Le porte-monnaie des consommateurs américains est sous pression. Après la hausse récente des prix de l’essence, c’est au tour des produits alimentaires de connaître une nouvelle flambée annoncée. Plusieurs facteurs conjugués laissent présager une augmentation significative des prix dans les rayons des supermarchés dans les prochains mois.

Le retour d’El Niño et ses conséquences agricoles L’un des principaux moteurs de cette inflation alimentaire à venir est le phénomène climatique El Niño. Selon les prévisions des agences météorologiques américaines, un épisode El Niño de forte intensité pourrait se développer dans le courant du second semestre. Ce phénomène perturbe les régimes de précipitations et les températures à l’échelle planétaire, avec des impacts directs sur les récoltes. Les régions productrices de céréales, de soja et de maïs aux États-Unis, mais aussi en Amérique du Sud et en Asie du Sud-Est, sont particulièrement vulnérables à des sécheresses ou à des excès d’eau. Une baisse de la production agricole mondiale se traduirait mécaniquement par une hausse des cours des matières premières, répercutée jusque dans les assiettes des consommateurs.
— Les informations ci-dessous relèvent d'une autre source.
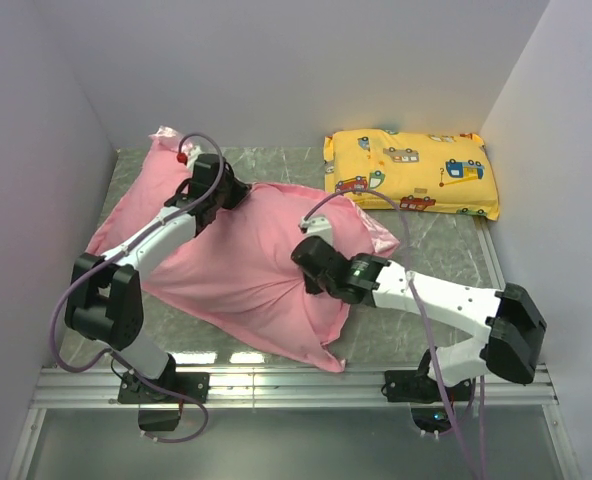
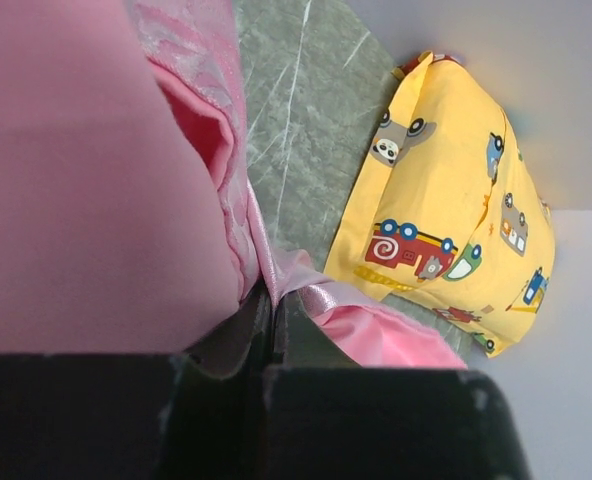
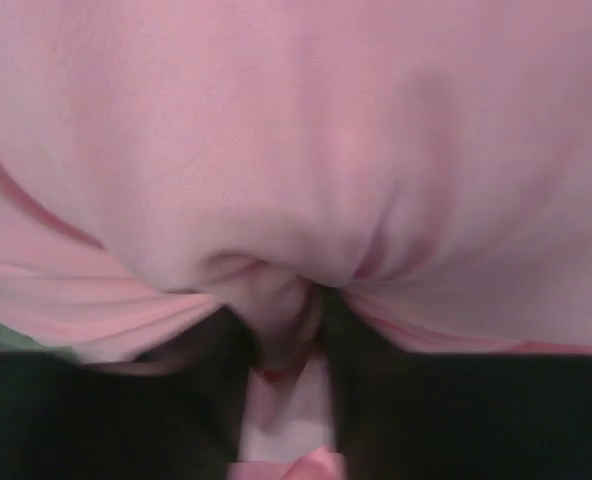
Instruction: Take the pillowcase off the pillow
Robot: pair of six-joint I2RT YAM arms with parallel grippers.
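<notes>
The pink satin pillowcase (image 1: 246,290) lies stuffed and wrinkled across the left and middle of the table. The pillow is hidden inside it. My left gripper (image 1: 238,192) is at the cover's far edge. In the left wrist view, that gripper (image 2: 274,297) is shut on the pillowcase's (image 2: 76,180) shiny hem. My right gripper (image 1: 301,258) presses into the middle of the cover from the right. In the right wrist view, that gripper (image 3: 286,310) is shut on a bunched fold of the pillowcase (image 3: 296,130).
A smaller yellow pillow (image 1: 411,172) printed with cartoon vehicles lies at the back right, also seen from the left wrist as the yellow pillow (image 2: 456,200). Grey-green tabletop (image 1: 426,240) shows between it and the right arm. White walls close in three sides; a metal rail (image 1: 296,385) runs along the front.
</notes>
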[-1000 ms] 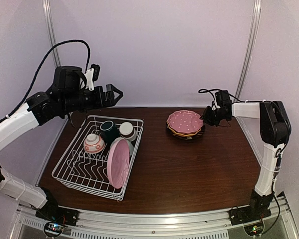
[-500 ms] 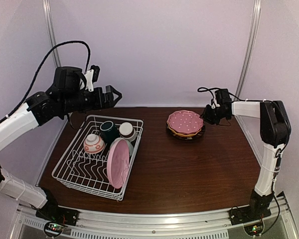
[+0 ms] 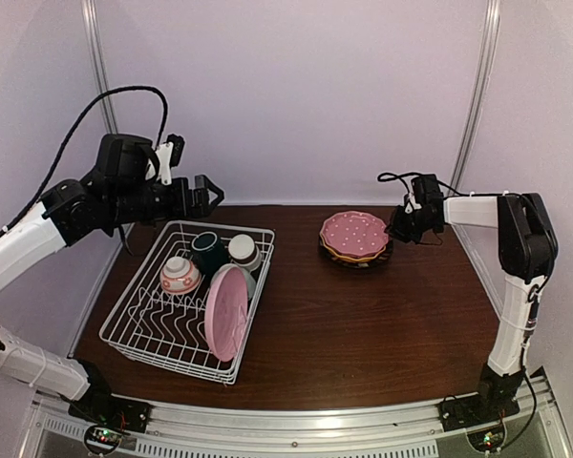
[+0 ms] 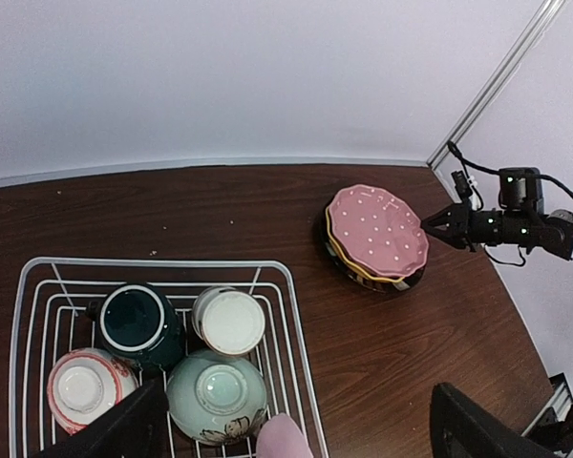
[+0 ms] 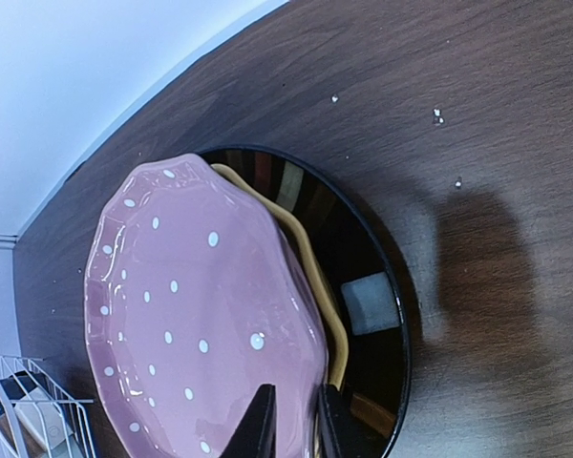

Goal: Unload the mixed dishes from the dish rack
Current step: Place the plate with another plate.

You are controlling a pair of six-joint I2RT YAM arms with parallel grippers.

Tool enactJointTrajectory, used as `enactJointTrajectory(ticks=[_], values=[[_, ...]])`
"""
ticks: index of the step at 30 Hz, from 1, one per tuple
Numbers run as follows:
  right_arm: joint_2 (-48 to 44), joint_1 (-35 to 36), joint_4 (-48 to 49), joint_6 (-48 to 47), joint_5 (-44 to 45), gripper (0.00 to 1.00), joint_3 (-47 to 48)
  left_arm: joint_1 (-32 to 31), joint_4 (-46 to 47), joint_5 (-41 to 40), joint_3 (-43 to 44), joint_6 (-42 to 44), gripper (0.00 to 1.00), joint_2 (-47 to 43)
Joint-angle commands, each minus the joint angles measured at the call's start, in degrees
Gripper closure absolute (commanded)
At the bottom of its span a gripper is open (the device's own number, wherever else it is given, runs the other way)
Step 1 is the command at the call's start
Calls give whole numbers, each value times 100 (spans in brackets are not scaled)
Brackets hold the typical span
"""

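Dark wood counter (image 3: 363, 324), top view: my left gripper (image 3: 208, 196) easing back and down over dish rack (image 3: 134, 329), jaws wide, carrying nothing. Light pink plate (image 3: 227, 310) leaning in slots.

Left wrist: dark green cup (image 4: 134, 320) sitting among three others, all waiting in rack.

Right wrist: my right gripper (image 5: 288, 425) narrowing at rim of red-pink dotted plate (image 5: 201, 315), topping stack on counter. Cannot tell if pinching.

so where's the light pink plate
Top view, left side: the light pink plate stands on edge in the dish rack, by its right wall.
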Motion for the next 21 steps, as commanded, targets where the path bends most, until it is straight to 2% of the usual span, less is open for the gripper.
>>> enactJointTrajectory(ticks=[1, 6, 12, 18, 21], values=[[25, -5, 24, -11, 47, 84, -65, 24, -79, -73, -24, 113, 3, -20], [49, -13, 14, -5, 42, 92, -38, 23, -279, -56, -6, 113, 3, -4], [144, -17, 39, 12, 19, 92, -49, 23, -343, -80, -81, 93, 3, -151], [-58, -43, -15, -50, -14, 75, -52, 23, -778, 259, -10, 262, 3, -51], [-371, -49, -47, -111, -1, 56, -52, 24, -1147, 302, -14, 362, 3, -122]])
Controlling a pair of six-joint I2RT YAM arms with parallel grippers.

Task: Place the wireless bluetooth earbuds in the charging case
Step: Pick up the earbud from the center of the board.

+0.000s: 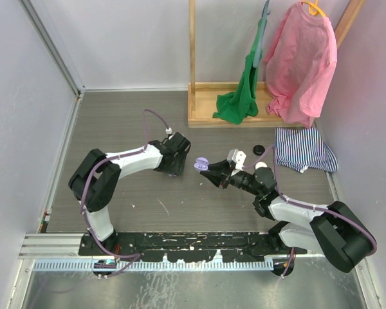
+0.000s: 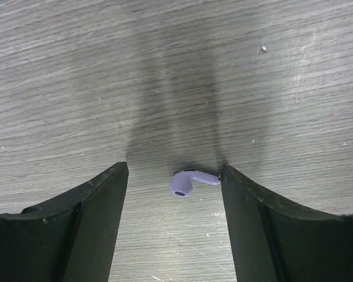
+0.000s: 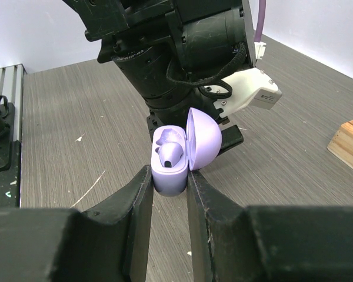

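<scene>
From above: the right hand (image 1: pixel 210 172) holds the lilac charging case (image 1: pixel 201 163) up at mid-desk, its lid open, just right of the lowered left hand (image 1: pixel 175 168).

Left wrist: fingers apart, straddling a lilac earbud (image 2: pixel 188 182) lying on the desk (image 2: pixel 76 88). Its stem touches one finger, apparently lined up for pickup.

Right wrist: fingers clamped on the case, with what looks like a seated bud (image 3: pixel 169 151) inside and the open side presented for loading.
</scene>
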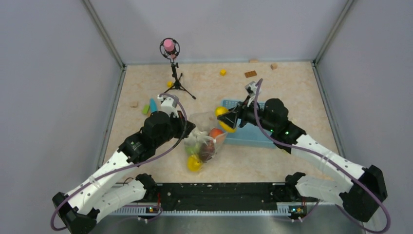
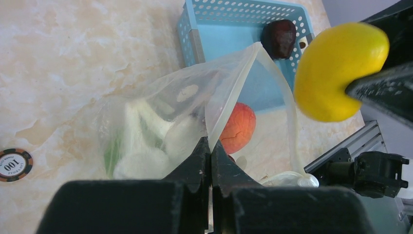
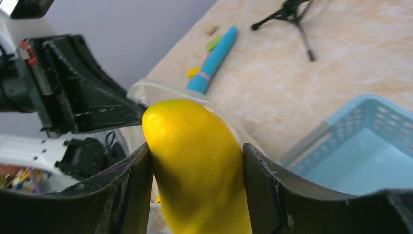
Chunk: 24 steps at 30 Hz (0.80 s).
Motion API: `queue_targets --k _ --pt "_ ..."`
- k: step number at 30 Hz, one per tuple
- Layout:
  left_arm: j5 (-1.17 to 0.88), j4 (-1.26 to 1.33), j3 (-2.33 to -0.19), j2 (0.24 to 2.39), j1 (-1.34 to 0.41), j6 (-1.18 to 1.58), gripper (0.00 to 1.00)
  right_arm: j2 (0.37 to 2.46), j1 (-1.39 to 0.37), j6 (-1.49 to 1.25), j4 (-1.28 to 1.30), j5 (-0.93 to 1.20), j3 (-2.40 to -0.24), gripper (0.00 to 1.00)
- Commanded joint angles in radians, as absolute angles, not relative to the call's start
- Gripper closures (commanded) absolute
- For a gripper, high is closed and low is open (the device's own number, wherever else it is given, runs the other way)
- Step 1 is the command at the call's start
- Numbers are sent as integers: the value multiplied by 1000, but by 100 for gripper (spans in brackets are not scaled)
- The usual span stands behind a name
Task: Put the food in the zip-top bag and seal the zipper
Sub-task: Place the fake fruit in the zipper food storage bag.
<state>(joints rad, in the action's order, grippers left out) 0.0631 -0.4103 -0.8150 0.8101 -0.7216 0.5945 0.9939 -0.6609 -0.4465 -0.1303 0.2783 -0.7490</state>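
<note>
The left arm reaches from its base up toward the table's middle, elbow bent, its wrist over the far left side of the bag (image 1: 205, 144). The left gripper (image 2: 210, 152) has its fingers pressed together, pinching the bag's rim and lifting it, so the mouth stands open toward the basket (image 2: 191, 34). The zipper (image 2: 290, 122) arcs loosely around that opening, unsealed.

The right arm stretches from its base leftward across the basket's near edge, with the forearm low and the wrist turned toward the bag. The right gripper (image 3: 196, 146) is spread about as wide as the yellow fruit (image 2: 336, 73) it clamps, with one finger on each side. It holds the fruit in the air just beside the raised mouth and above the bag's far edge.

The bag lies on the table between the two grippers, touching the basket's near left corner. Inside it are a peach (image 2: 238, 127) near the mouth, white pieces (image 2: 146, 161), something green (image 1: 191, 146) and another yellow piece (image 1: 194, 163) at the near end. A dark red apple (image 2: 278, 38) sits in the basket's far corner.
</note>
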Motion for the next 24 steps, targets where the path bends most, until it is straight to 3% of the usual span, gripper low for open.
queue_targets --k 1,13,21,24 --pt "48 -365 -818 797 -724 583 100 1118 -753 -404 -299 440 -852 64" --pt "47 -372 -820 792 -724 575 100 1318 -816 -349 -332 419 -930 64" --pt "53 -374 -819 781 -724 575 100 1327 -843 -429 -101 235 -950 49" --pt "51 -370 -816 779 -724 575 100 1351 -871 -492 37 146 -1000 48"
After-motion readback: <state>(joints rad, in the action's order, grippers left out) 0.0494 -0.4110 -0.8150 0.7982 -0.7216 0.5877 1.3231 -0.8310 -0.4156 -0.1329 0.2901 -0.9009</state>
Les tensions géopolitiques pèsent sur les approvisionnements Parallèlement, les tensions géopolitiques viennent aggraver la situation. La poursuite du conflit en Ukraine, qui perturbe les exportations de céréales et d’huiles végétales depuis la région de la mer Noire, continue de maintenir une pression sur les marchés mondiaux. À cela s’ajoute une nouvelle source d’incertitude liée à l’Iran. Les récentes sanctions américaines et les tensions dans le détroit d’Ormuz font craindre des perturbations dans le transport maritime de marchandises, y compris les denrées alimentaires et les engrais. Un renchérissement du fret et des intrants agricoles (engrais, carburant pour les machines) ne ferait qu’amplifier la hausse des prix à la production.
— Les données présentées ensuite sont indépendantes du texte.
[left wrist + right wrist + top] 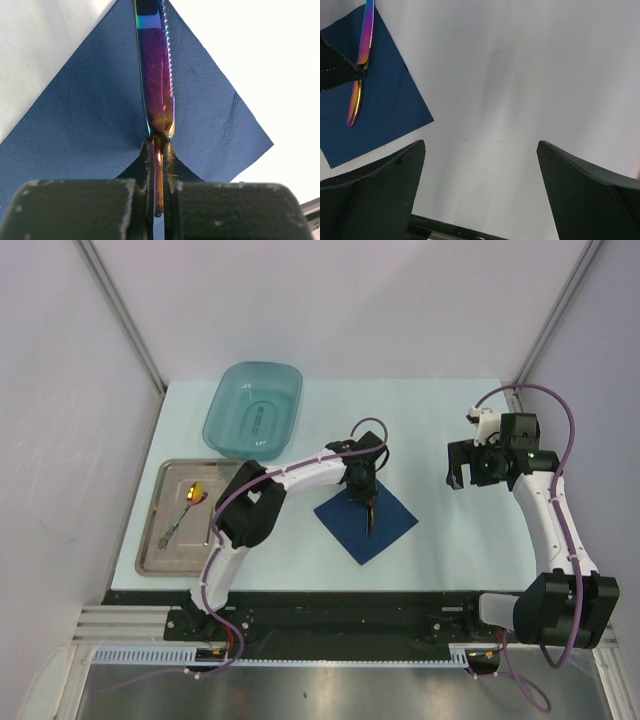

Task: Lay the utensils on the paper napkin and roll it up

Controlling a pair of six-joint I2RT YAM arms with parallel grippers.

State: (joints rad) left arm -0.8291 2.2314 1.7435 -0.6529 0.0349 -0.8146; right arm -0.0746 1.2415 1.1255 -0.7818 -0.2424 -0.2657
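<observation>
Over the paper napkin [345,527]: left gripper [159,150] clamped on serrated knife [157,65] near mid-length; right gripper [481,143] spread wide, holding nothing, well to the right; spoon [185,510] lying in tray [150,565], far left.

Left wrist view: knife [156,70] tip cut off by top edge; handle end hidden between left fingers [144,162]. Far and left corners of napkin [75,130] run out of picture; near corner hidden behind gripper body. Top view: knife mostly hidden under left wrist; spoon [186,506] in tray [150,562] too small for detail. Knife touching napkin or not: cannot tell.
</observation>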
Un effet domino sur l’ensemble de la chaîne La combinaison d’une offre agricole potentiellement réduite et de coûts logistiques et de production en hausse forme un cocktail inflationniste redouté par les économistes. Les transformateurs agroalimentaires, confrontés à la hausse du prix de leurs matières premières et de leurs coûts énergétiques, n’auront d’autre choix que de répercuter tout ou partie de ces augmentations sur les prix de vente aux supermarchés. Les chaînes de distribution, qui avaient jusqu’ici réussi à absorber une partie des chocs pour préserver le pouvoir d’achat de leurs clients, pourraient ne pas pouvoir continuer indéfiniment cette politique.

Un nouveau défi pour la Réserve fédérale Cette nouvelle menace inflationniste intervient alors que la Réserve fédérale américaine (Fed) tente de ramener l’inflation vers son objectif de 2 %. Après une période de forte inflation, les prix alimentaires avaient commencé à montrer des signes d’apaisement. Le retour d’une pression haussière sur l’alimentation, qui représente une part importante du budget des ménages les plus modestes, complique la tâche des banquiers centraux. Elle pourrait les inciter à maintenir des taux d’intérêt élevés plus longtemps, ce qui pèserait sur la croissance économique.
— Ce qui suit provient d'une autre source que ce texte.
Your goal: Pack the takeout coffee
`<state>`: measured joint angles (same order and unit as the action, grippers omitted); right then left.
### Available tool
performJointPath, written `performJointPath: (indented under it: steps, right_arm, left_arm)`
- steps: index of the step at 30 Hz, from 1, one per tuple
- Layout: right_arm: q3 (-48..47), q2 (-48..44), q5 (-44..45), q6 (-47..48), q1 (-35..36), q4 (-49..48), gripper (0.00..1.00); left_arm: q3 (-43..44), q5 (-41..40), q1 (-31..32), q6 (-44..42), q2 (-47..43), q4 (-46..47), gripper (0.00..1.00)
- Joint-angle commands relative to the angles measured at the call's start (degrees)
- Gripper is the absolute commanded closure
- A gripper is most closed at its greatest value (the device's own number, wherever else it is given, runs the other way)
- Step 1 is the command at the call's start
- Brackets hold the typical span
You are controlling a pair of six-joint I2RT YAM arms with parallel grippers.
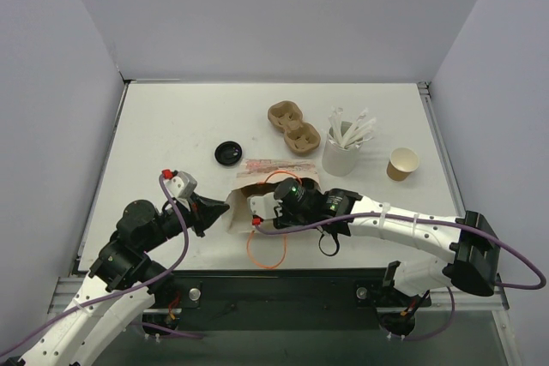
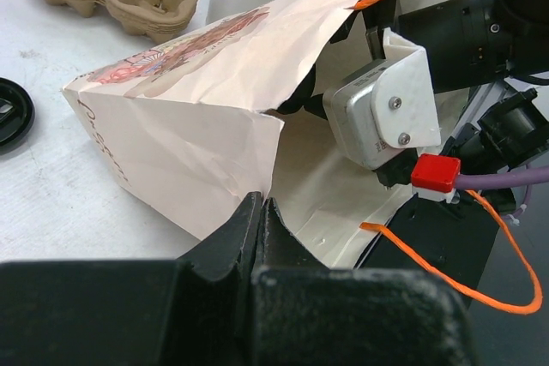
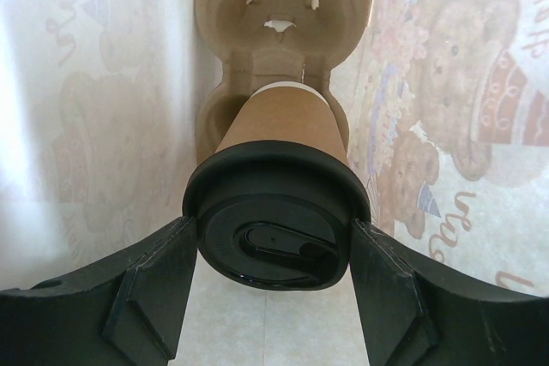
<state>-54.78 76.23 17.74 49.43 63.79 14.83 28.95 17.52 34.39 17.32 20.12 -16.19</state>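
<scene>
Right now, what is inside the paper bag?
The right tool grips a lidded kraft cup seated in a moulded cup carrier. The carrier hides the far end of the paper bag.

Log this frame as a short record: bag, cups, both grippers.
bag: paper bag, on its side
left gripper: pinching bag's mouth edge
right gripper: inside bag, closed on lidded kraft cup
cup base: in carrier inside bag
outside bag: open kraft cup, white cup of sticks, loose black lid, carrier stack
</scene>
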Motion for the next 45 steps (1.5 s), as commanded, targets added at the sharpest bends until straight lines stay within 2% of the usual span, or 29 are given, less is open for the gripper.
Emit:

Des conséquences sociales inégales L’impact de cette nouvelle hausse ne sera pas uniforme. Les ménages à faibles revenus, qui consacrent une proportion plus élevée de leurs dépenses à l’alimentation, seront les plus durement touchés. Les associations de consommateurs tirent déjà la sonnette d’alarme sur le risque d’une précarité alimentaire accrue. Les classes moyennes, bien que moins exposées en proportion, verront également leur pouvoir d’achat grignoté par des dépenses contraintes plus élevées au supermarché.

Quelles perspectives ? Les prévisions des analystes sont sombres : les prix des denrées de base comme le blé, le maïs, le soja, mais aussi le café, le sucre ou le cacao (sensibles aux aléas climatiques dans les zones tropicales) pourraient connaître des hausses notables dans les mois à venir. Si un El Niño majeur se confirme, les récoltes de la fin d’année et du début 2027 pourraient être sérieusement compromises. Les consommateurs américains sont donc invités à se préparer à une nouvelle période de tension sur leurs budgets alimentaires, après avoir déjà subi une forte inflation ces dernières années.